[[ Recorded data open ]]

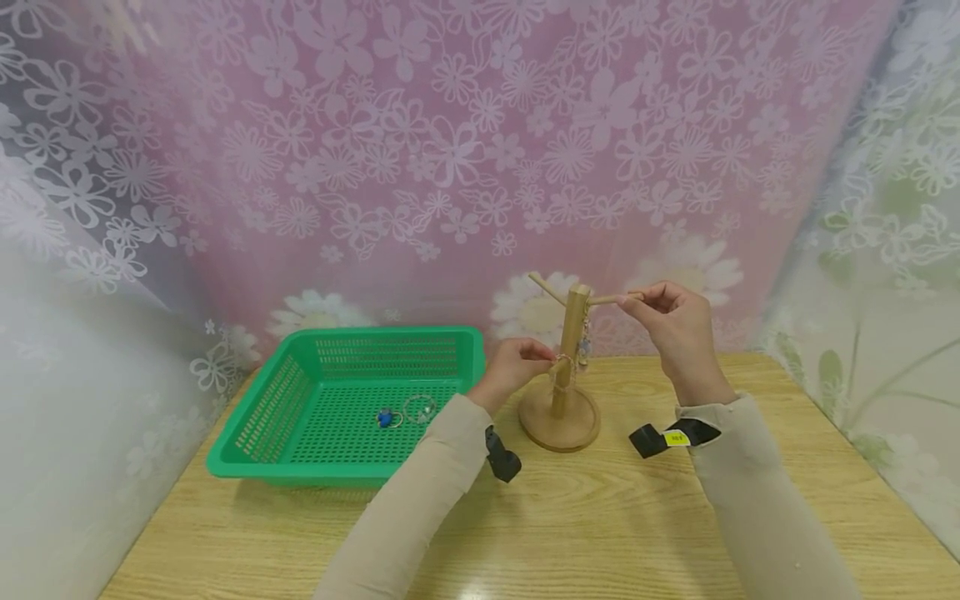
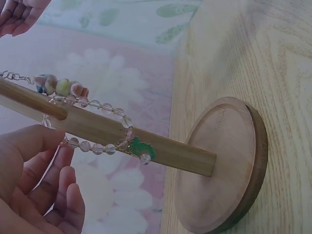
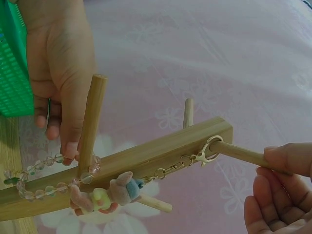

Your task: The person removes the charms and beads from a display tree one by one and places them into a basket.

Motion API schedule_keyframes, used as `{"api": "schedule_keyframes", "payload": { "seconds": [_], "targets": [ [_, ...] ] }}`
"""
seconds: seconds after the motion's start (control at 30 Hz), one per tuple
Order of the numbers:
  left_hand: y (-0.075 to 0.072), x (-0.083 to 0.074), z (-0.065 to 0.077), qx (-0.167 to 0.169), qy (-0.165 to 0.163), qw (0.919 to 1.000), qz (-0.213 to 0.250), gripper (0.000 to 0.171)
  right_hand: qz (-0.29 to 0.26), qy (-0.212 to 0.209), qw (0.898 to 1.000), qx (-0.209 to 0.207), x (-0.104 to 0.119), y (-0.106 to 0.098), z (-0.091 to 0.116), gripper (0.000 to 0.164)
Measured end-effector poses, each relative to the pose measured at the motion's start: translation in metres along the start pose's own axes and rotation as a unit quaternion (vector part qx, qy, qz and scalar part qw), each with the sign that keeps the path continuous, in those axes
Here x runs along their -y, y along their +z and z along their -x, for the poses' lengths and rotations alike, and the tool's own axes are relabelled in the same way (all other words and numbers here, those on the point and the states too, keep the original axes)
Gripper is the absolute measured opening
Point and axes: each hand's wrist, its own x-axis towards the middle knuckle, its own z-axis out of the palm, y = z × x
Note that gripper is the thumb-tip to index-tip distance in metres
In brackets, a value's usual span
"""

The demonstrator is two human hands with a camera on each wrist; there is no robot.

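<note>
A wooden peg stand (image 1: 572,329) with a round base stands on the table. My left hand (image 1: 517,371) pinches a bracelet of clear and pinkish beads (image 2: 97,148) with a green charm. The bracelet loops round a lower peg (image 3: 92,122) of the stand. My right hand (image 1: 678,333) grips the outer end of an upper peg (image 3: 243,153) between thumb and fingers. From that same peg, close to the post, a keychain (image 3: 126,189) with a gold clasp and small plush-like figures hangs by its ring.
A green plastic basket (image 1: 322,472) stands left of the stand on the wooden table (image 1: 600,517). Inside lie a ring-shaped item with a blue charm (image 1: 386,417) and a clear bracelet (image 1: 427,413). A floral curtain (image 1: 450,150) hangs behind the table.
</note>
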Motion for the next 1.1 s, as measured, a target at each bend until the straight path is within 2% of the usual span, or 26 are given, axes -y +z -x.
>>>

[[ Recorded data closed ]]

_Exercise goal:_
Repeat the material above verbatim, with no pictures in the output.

_Output of the task:_
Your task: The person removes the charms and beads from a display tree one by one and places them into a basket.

Motion API schedule_keyframes, used as `{"api": "schedule_keyframes", "payload": { "seconds": [_], "targets": [ [_, ...] ] }}`
"""
seconds: seconds after the motion's start (control at 30 Hz), one per tuple
Order of the numbers:
  left_hand: y (-0.075 to 0.072), x (-0.083 to 0.074), z (-0.065 to 0.077), qx (-0.167 to 0.169), qy (-0.165 to 0.163), qw (0.919 to 1.000), qz (-0.213 to 0.250), gripper (0.000 to 0.171)
  right_hand: qz (-0.29 to 0.26), qy (-0.212 to 0.209), qw (0.898 to 1.000), qx (-0.209 to 0.207), x (-0.104 to 0.119), y (-0.106 to 0.098), z (-0.091 to 0.116), gripper (0.000 to 0.164)
Measured end-effector poses, each relative to the pose measured at the motion's start: translation in metres along the start pose's own axes and rotation as a unit quaternion (vector part qx, qy, qz and scalar part qw), each with the sign that keeps the path continuous, in those axes
Here x runs along their -y, y along their +z and z along their -x, for the poses' lengths and rotations alike, and the tool's own axes are relabelled in the same way (all other words and numbers here, those on the point and the states too, keep the original axes)
Gripper is the absolute measured opening
Point and axes: each hand's wrist, its own x-axis towards the middle knuckle, its own z-axis out of the palm, y = z × x
Note that gripper is the thumb-tip to index-tip distance in metres
In brackets, a value's usual span
"""

The demonstrator is two human hands with a camera on each wrist; there is no robot.

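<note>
A wooden peg stand (image 1: 572,329) with a round base stands on the table. My left hand (image 1: 517,371) pinches a bracelet of clear and pinkish beads (image 2: 97,148) with a green charm. The bracelet loops round a lower peg (image 3: 92,122) of the stand. My right hand (image 1: 678,333) grips the outer end of an upper peg (image 3: 243,153) between thumb and fingers. From that same peg, close to the post, a keychain (image 3: 126,189) with a gold clasp and small plush-like figures hangs by its ring.
A green plastic basket (image 1: 322,472) stands left of the stand on the wooden table (image 1: 600,517). Inside lie a ring-shaped item with a blue charm (image 1: 386,417) and a clear bracelet (image 1: 427,413). A floral curtain (image 1: 450,150) hangs behind the table.
</note>
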Motion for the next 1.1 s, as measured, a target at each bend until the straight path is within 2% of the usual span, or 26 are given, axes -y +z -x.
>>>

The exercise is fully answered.